John Boehner, with Mitch McConnell in the background, listens to a question during a news conference, 11/03/10. (photo: Reuters)
John Boehner, with Mitch McConnell in the background, listens to a question during a news conference, 11/03/10. (photo: Reuters)



Deal Only Postpones More Series Economic Warfare

By Danny Schechter, Media Channel.org

10 April 11

 

he Capitol Hill battlefield is still for the moment as the Easter holidays approach and the combatants get a break from the heated polemics and overnight bargaining sessions. In a last minute deal, milked by both sides for maximum drama and political advantage, the government will not shut down - at least not now - even as its budget has taken a major whack.
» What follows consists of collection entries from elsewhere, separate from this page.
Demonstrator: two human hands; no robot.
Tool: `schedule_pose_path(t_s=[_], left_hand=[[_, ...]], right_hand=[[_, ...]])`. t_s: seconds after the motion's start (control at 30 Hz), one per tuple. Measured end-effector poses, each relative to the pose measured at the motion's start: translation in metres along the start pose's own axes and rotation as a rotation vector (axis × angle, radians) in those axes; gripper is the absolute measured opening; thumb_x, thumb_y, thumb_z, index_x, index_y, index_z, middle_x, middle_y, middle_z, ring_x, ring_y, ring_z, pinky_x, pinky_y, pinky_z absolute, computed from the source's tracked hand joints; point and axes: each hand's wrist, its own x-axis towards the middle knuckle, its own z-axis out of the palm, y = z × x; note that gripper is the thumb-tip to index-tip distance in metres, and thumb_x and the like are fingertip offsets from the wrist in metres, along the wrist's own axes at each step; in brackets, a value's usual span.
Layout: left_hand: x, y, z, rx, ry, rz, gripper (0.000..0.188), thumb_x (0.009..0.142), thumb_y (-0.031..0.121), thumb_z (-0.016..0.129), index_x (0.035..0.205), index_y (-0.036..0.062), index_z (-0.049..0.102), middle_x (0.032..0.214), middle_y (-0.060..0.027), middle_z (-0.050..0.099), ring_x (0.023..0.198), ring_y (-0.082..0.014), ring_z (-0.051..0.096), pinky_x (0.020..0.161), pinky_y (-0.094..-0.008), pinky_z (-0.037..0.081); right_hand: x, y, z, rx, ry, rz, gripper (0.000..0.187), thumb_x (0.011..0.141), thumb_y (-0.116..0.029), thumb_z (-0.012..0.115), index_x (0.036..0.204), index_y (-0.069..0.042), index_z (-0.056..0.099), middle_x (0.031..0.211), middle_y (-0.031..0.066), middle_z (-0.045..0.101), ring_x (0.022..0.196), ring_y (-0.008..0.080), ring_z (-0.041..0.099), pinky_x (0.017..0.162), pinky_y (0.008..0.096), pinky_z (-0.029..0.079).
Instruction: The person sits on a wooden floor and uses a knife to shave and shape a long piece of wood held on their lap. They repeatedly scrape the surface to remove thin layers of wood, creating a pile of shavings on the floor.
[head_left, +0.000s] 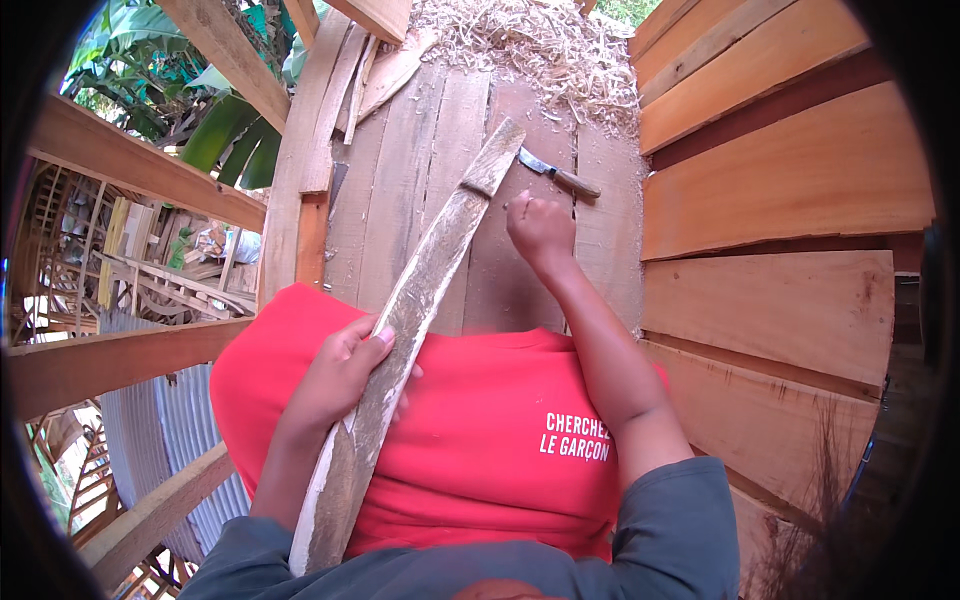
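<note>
A long, rough wooden plank (pixel 418 285) slants across my lap, its far end over the floorboards and its near end against my body. Its surface is weathered grey-brown with paler edges, and a dark notch crosses it near the far end. My left hand (pixel 352 368) grips the plank's lower half, thumb on top and fingertips showing at the other edge. My right hand (pixel 541 230) is closed in a fist to the right of the far end, apart from the plank; what it holds, if anything, is hidden. Just beyond lies a knife (pixel 562 176) with a wooden handle, its blade beside the plank's tip.
Wood shavings (pixel 545 50) are heaped on the floorboards (pixel 400 170) at the far end. A wall of orange-brown boards (pixel 770 190) rises on the right. Open wooden rails (pixel 150 160) run along the left, with leaves and corrugated metal sheets (pixel 185 420) beyond. Red fabric (pixel 480 400) covers my lap.
</note>
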Motion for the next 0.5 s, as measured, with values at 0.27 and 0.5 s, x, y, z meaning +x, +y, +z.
schedule_pose_path(t_s=[0.27, 0.5], left_hand=[[-0.002, 0.000, 0.001, 0.011, 0.002, -0.003, 0.033, 0.108, 0.024, 0.042, 0.126, -0.0026, 0.052, 0.090, -0.0172, 0.070, 0.061, -0.0234, 0.070, 0.050, -0.0336, 0.059], [0.000, -0.003, 0.000, 0.023, -0.024, 0.021, 0.035, 0.108, 0.023, 0.042, 0.129, -0.0027, 0.051, 0.090, -0.0173, 0.070, 0.061, -0.0236, 0.070, 0.050, -0.0338, 0.059]], right_hand=[[0.004, 0.012, 0.005, -0.028, 0.020, 0.050, 0.057, 0.096, -0.033, 0.040, 0.060, 0.000, 0.070, 0.059, 0.0240, 0.064, 0.055, 0.0419, 0.066, 0.059, 0.0528, 0.056], [0.006, 0.011, 0.003, 0.011, 0.049, 0.100, 0.057, 0.097, -0.032, 0.040, 0.061, 0.001, 0.069, 0.061, 0.0260, 0.064, 0.058, 0.0438, 0.067, 0.062, 0.0557, 0.055]])
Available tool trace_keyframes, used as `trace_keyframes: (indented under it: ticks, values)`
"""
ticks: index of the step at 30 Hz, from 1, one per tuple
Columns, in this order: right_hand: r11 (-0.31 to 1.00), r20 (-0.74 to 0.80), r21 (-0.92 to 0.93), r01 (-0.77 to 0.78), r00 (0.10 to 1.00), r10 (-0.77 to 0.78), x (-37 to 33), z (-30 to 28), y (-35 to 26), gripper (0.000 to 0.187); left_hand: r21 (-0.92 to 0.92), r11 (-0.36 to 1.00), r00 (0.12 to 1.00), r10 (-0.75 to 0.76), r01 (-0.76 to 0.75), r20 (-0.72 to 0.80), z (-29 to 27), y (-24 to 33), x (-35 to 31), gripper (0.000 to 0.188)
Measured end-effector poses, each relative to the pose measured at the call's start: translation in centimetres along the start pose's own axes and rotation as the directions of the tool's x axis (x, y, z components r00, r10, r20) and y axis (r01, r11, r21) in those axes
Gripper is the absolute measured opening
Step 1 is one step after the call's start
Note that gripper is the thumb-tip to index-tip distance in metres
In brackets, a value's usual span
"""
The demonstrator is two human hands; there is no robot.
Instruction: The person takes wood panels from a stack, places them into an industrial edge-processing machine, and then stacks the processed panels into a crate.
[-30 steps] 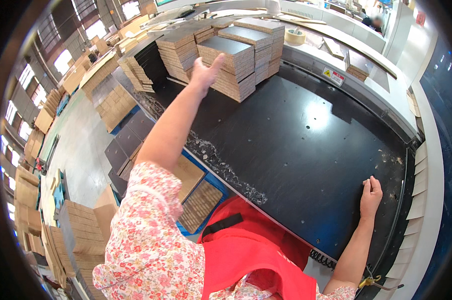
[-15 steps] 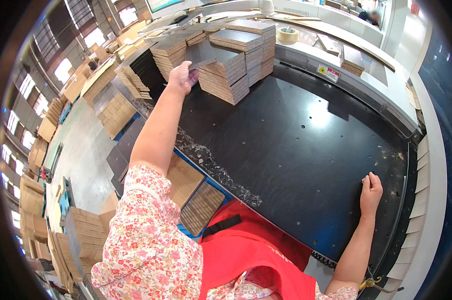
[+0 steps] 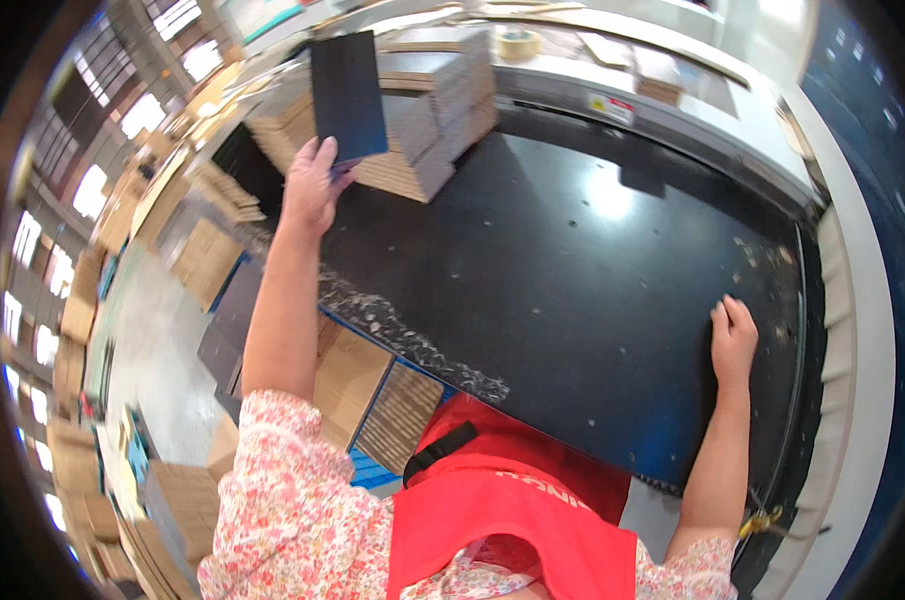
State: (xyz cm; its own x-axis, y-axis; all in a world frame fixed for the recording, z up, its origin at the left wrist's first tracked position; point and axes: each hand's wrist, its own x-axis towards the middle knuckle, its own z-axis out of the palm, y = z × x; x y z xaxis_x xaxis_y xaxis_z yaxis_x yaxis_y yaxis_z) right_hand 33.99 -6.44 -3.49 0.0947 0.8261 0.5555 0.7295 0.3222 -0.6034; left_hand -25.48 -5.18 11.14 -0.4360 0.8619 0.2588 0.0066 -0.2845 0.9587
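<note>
My left hand (image 3: 313, 185) grips the lower edge of a dark rectangular board (image 3: 348, 95), thumb and fingers closed on it. The board is tilted up above the black table (image 3: 533, 290), in front of the stacked boards (image 3: 403, 175) with dark faces and pale brown cut edges. Over at the right side of the table, my right hand (image 3: 736, 340) is closed with the fingers curled together. Whatever it may hold is hidden.
A roll of tape (image 3: 519, 43) and several loose board pieces (image 3: 658, 75) lie on the white ledge behind the table. Another board stack (image 3: 283, 120) stands at the far left. Below the table's left edge are brown boards (image 3: 398, 410) on a blue pallet (image 3: 373, 470).
My left hand has lifted the board off the stacks and tipped it upright. My right hand stays closed, a little higher in the picture. The whole view has shifted slightly.
</note>
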Motion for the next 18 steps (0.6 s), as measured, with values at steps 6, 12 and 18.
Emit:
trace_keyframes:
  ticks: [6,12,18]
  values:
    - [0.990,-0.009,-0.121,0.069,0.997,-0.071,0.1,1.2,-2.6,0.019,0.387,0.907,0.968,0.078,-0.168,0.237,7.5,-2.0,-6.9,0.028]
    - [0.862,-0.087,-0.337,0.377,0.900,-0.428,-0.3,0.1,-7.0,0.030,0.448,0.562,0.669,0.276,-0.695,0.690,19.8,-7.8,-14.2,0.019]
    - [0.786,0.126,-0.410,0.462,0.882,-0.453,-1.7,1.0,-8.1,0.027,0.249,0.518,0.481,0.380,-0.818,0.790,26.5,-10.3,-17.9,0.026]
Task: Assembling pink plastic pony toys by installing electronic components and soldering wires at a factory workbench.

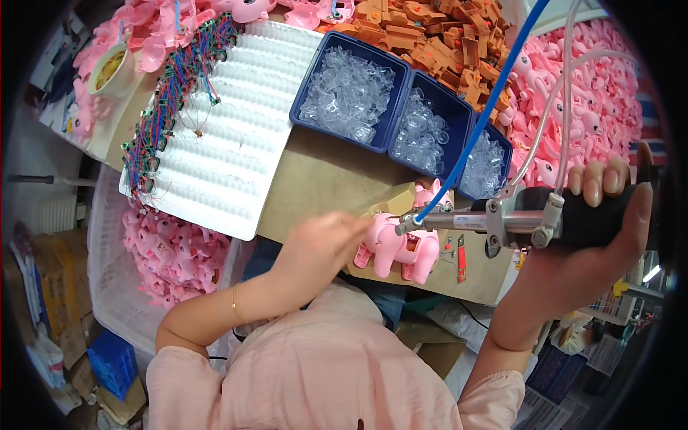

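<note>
My right hand [600, 233] is wrapped round the black grip of an air screwdriver [502, 223], held level with its metal nose pointing left. A blue air hose [484, 115] joins near that nose. Under the tip lies a pink toy animal body [401, 244], with its legs toward me and an opening in its side, resting on a tan block [390, 202]. My left hand [319, 247] reaches to the toy's left side; its fingers are smeared by motion, so whether they grip it is unclear.
Blue bins [347, 93] of clear plastic parts stand behind the toy. Orange parts [437, 32] and pink parts [588, 86] are heaped beyond. A white ridged tray [222, 136] carries bundled wires [168, 107]. A red cutter knife [461, 258] lies right of the toy. A white crate [107, 265] holds pink parts.
</note>
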`<state>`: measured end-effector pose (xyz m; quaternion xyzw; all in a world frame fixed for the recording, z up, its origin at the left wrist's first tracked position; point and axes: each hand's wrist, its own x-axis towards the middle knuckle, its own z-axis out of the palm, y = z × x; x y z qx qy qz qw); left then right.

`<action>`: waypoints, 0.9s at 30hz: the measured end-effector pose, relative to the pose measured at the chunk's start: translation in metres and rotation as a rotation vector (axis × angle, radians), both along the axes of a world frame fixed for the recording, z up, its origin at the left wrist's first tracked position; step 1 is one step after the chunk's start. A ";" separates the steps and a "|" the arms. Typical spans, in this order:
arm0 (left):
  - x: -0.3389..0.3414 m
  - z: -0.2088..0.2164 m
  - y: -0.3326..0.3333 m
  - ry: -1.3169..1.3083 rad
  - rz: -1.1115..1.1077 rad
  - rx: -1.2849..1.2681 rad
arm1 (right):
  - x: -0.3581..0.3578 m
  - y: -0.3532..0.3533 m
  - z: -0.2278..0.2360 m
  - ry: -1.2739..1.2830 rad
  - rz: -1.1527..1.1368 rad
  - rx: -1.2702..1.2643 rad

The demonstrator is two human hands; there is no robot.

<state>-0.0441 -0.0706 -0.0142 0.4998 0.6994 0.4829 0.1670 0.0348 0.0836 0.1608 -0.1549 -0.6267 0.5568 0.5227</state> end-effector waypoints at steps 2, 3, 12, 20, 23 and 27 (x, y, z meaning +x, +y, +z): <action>0.009 0.003 -0.015 -0.137 -0.190 -0.074 | 0.001 -0.001 -0.001 -0.011 -0.009 0.002; 0.013 0.000 -0.019 -0.138 -0.188 -0.074 | 0.002 -0.002 -0.002 -0.022 -0.017 0.005; 0.044 -0.024 -0.024 0.365 -0.266 0.208 | 0.002 -0.006 -0.019 -0.088 0.077 0.069; 0.052 -0.025 -0.022 0.430 -0.287 0.158 | 0.014 0.013 0.012 0.018 0.168 -0.098; 0.061 -0.027 -0.027 0.458 -0.251 0.139 | 0.022 0.006 0.035 0.179 0.205 0.082; 0.065 -0.031 -0.029 0.491 -0.218 0.131 | 0.014 -0.028 0.016 0.027 0.048 0.085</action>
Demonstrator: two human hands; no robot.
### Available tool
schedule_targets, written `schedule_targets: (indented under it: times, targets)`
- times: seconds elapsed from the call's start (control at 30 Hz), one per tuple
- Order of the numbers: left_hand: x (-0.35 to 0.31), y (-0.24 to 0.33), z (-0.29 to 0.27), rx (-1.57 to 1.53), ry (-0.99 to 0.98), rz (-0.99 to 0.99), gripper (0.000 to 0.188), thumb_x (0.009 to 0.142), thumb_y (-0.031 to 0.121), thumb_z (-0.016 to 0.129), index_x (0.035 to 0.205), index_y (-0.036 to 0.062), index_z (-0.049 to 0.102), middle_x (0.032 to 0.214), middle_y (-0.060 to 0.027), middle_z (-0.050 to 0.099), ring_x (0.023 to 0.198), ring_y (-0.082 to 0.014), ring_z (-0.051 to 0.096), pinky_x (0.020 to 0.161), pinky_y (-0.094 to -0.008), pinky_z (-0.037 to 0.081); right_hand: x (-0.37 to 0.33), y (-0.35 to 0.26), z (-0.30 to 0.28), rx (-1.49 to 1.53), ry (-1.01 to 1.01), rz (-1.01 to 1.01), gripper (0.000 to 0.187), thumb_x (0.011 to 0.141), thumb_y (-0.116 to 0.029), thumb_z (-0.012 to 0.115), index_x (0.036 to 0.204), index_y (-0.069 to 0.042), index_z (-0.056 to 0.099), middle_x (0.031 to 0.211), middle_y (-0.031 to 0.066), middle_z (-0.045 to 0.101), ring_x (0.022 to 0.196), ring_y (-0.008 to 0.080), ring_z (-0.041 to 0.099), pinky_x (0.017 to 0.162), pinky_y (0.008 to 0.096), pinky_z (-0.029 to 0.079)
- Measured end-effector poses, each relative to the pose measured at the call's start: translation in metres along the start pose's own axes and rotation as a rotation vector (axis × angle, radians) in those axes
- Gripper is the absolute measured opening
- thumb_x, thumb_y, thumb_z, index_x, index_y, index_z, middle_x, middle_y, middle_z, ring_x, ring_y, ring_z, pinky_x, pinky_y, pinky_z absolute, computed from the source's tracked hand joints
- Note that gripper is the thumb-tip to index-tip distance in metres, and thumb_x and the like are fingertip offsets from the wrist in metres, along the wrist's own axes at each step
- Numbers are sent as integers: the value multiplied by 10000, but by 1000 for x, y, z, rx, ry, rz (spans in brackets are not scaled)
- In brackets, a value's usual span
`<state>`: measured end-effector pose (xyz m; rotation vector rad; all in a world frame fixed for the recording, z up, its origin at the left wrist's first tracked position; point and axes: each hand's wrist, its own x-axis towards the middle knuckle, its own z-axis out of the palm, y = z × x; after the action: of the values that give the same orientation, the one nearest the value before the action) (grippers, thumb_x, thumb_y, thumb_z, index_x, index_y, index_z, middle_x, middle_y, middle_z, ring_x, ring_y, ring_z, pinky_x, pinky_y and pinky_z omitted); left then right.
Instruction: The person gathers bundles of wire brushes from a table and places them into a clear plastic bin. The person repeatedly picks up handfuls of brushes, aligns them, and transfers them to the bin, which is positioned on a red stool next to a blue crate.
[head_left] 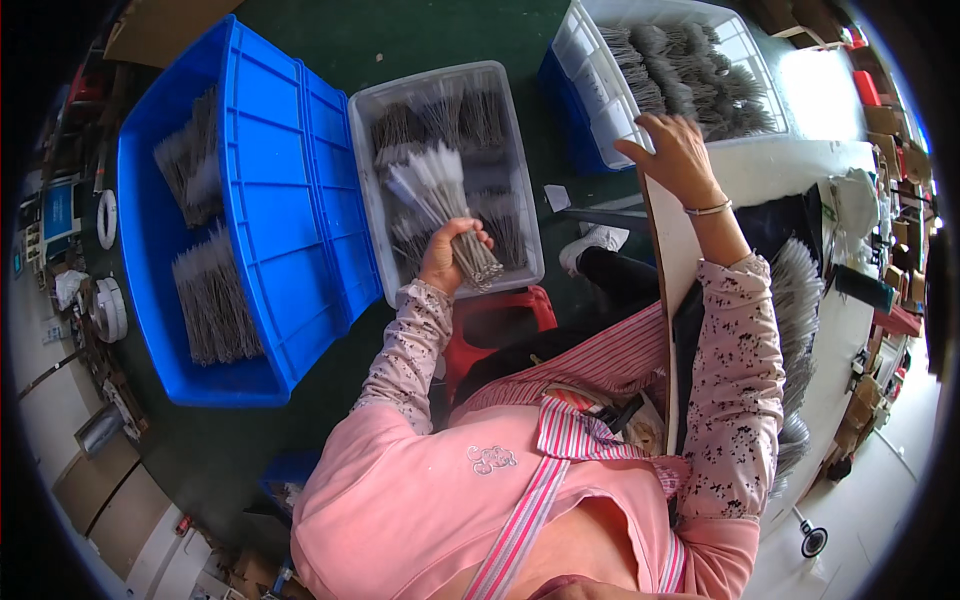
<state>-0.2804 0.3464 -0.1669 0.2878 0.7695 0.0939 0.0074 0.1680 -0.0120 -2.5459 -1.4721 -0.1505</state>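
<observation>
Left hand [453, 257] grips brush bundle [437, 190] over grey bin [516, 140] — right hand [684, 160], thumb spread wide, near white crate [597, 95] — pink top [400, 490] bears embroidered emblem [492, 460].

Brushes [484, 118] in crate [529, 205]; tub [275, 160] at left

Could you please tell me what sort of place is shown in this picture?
Probably a workshop or small factory: a large blue plastic crate and a grey rectangular plastic bin both hold many thin, grey, brush-like pieces, and the left hand grips a pale-tipped bundle of similar pieces.
</observation>
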Motion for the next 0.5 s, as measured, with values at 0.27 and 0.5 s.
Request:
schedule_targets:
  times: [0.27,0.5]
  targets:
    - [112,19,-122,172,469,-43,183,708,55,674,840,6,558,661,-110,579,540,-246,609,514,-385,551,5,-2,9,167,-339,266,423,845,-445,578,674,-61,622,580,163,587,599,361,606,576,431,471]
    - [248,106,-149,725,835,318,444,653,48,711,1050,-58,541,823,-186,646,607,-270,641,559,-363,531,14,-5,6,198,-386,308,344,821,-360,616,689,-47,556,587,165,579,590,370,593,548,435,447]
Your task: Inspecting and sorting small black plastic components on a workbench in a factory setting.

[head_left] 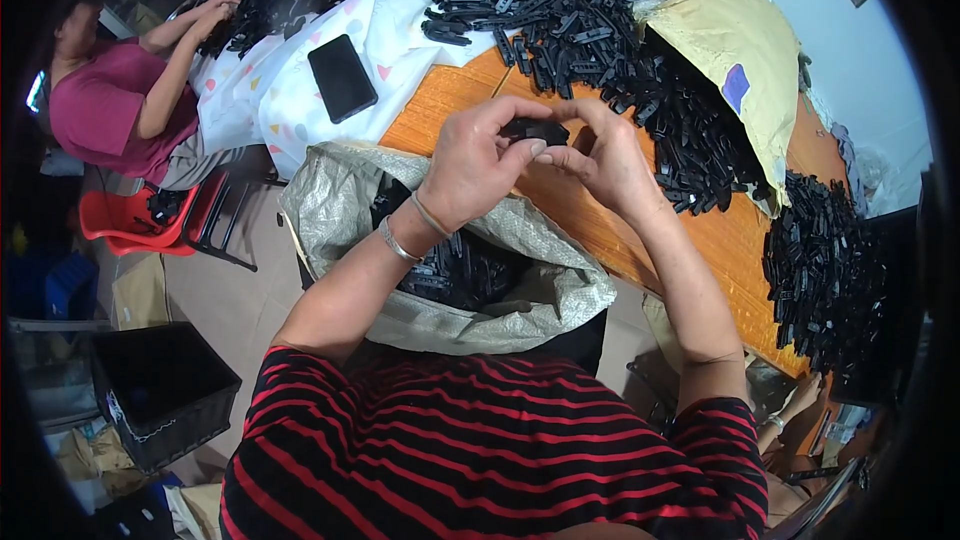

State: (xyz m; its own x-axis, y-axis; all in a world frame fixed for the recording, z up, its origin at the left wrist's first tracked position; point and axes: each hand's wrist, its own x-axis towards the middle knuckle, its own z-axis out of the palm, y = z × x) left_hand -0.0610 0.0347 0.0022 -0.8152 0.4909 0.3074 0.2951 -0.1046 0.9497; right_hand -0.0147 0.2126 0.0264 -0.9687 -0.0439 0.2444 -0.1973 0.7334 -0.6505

Each side can posture to supporters as a victor. The President, who managed the process from the shadows, posed for photos in the White House after his great compromise of 2011 was announced.

It was a media moment to be relished, as media columnist Howard Kurtz explained in the Daily Beast, "The White House escaped most of the blame. Once the spotlight shifted from the political gamesmanship to the human impact of a shutdown - soldiers in Iraq and Afghanistan not getting checks, passport offices closed, national parks off limits - everyone knew an angry public would start pointing fingers. But blame-shifting is a high art in Washington; now both sides can argue about who brought the country back from the brink."

Oh, the games the politicians play in the fight for public perception. But in the reality sphere, what can't be denied is the actual money involved and who will be hurt.

The Washington Post's Ezra Klein cut through the bull to look for the bone. "The substance of this deal is bad," he writes, "But the way Democrats are selling it makes it much, much worse.

"The final compromise was $38.5 billion below 2010's funding levels. That's $78.5 billion below President Obama's original budget proposal, which would've added $40 billion to 2010's funding levels, and $6.5 billion below John Boehner's original counteroffer, which would've subtracted $32 billion from 2010's budget totals.

"... Obama bragged about 'making the largest annual spending cut in our history.' Harry Reid joined him, repeatedly calling the cuts 'historic.' ... You would never have known that Democrats had spent months resisting these 'historic' cuts, warning that they'd cost jobs and slow the recovery.... The Democrats believe it's good to look like a winner, even if you've lost. But they're sacrificing more than they let on."

Take a breath because this budget fight is only a minor blip in a deeper and protracted war that is just cranking up. As Business Insider notes, "The fight over whether to shut down the government for a few days is chicken-scratch. It's low-stakes poker compared to the fight over the debt ceiling, which must be resolved by May 8, in just over a month....

"The consequences are way more severe, potentially, than the shutdown of government. At the most extreme, it could lead to default. And if you figure that the market goes into a tizzy at the suggestion of, say, Greece defaulting, then the impact of the US should be easy to comprehend.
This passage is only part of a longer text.